### What the exercise asks
Copy the data precisely, character for character, and leave out every picture.
----
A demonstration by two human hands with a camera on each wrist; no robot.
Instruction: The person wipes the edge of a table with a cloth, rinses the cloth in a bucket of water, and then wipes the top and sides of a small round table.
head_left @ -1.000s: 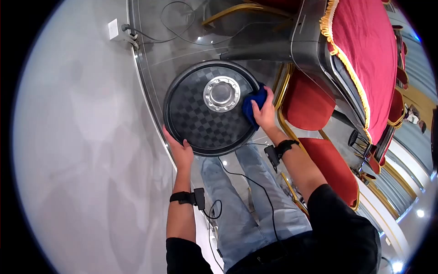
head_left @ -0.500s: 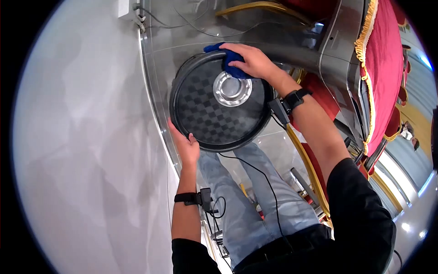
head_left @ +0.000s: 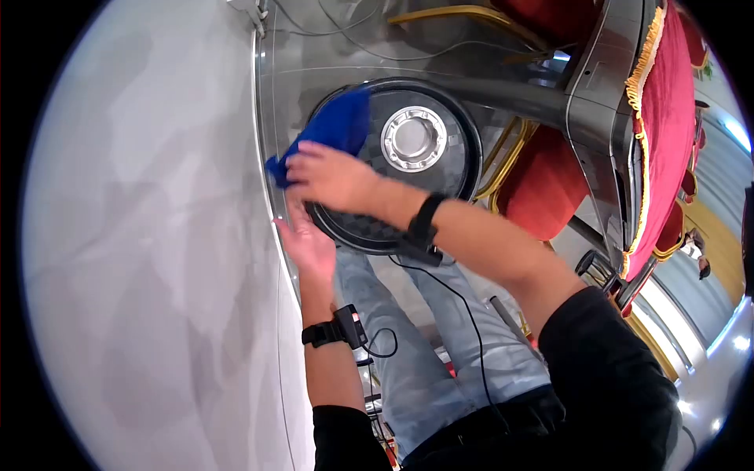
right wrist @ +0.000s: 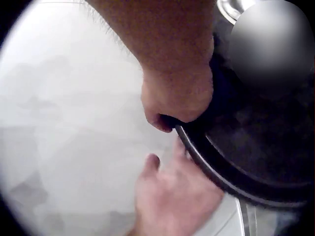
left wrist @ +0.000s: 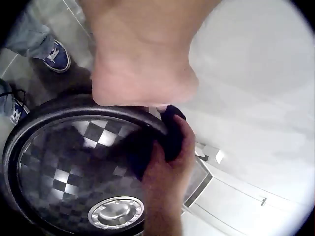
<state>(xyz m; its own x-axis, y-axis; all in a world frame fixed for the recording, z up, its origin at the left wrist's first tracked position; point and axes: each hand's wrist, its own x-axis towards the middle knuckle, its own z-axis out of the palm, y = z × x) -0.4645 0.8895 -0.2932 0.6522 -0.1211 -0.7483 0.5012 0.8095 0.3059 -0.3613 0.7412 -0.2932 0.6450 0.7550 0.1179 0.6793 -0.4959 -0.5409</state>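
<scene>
A round black tray with a checkered face (head_left: pixel 377 224) is held above the floor, a silver fluted dish (head_left: pixel 414 139) on it. My right hand (head_left: pixel 334 179) grips a blue cloth (head_left: pixel 339 124) over the tray's left rim; the right wrist view shows this hand (right wrist: pixel 179 98) curled at the rim (right wrist: pixel 211 172). Just below it, my left hand (head_left: pixel 309 247) supports the rim. In the right wrist view the left hand (right wrist: pixel 177 196) has its thumb apart from the rim and its fingers reaching under the edge, their tips hidden.
A pale wall (head_left: pixel 157 235) runs close along the left. Gold-framed red chairs (head_left: pixel 542 184) and a dark table part (head_left: pixel 601 102) with a red, gold-fringed cloth (head_left: pixel 667 141) stand at the right. A cable (head_left: pixel 385 56) lies on the floor beyond the tray.
My right hand and the cloth have gone from the right rim across the far rim to the left rim. The left hand's thumb has come off the rim.
</scene>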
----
### The answer
A demonstration by two human hands with a camera on each wrist; no robot.
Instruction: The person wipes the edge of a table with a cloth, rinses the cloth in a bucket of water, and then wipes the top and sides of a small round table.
head_left @ -1.000s: 
head_left @ -0.500s: 
head_left @ +0.000s: 
right wrist @ +0.000s: 
left wrist @ +0.000s: 
<state>(xyz m; its own x-axis, y-axis; all in a world frame fixed for the recording, z up, its origin at the left wrist's first tracked position; point and axes: each hand's wrist, its own x-axis towards the middle knuckle, its own z-axis out of the palm, y = z × x) -0.4645 0.8895 -0.2932 0.6522 -0.1211 -0.7483 0.5012 0.8095 0.3059 -0.3613 0.7412 -0.2932 0.6450 0.7550 0.1179 0.6793 -0.4959 -0.5409</state>
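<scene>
A round black tray with a checkered face (head_left: pixel 377 224) is held above the floor, a silver fluted dish (head_left: pixel 414 139) on it. My right hand (head_left: pixel 334 179) grips a blue cloth (head_left: pixel 339 124) over the tray's left rim; the right wrist view shows this hand (right wrist: pixel 179 98) curled at the rim (right wrist: pixel 211 172). Just below it, my left hand (head_left: pixel 309 247) supports the rim. In the right wrist view the left hand (right wrist: pixel 177 196) has its thumb apart from the rim and its fingers reaching under the edge, their tips hidden.
A pale wall (head_left: pixel 157 235) runs close along the left. Gold-framed red chairs (head_left: pixel 542 184) and a dark table part (head_left: pixel 601 102) with a red, gold-fringed cloth (head_left: pixel 667 141) stand at the right. A cable (head_left: pixel 385 56) lies on the floor beyond the tray.
My right hand and the cloth have gone from the right rim across the far rim to the left rim. The left hand's thumb has come off the rim.
</scene>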

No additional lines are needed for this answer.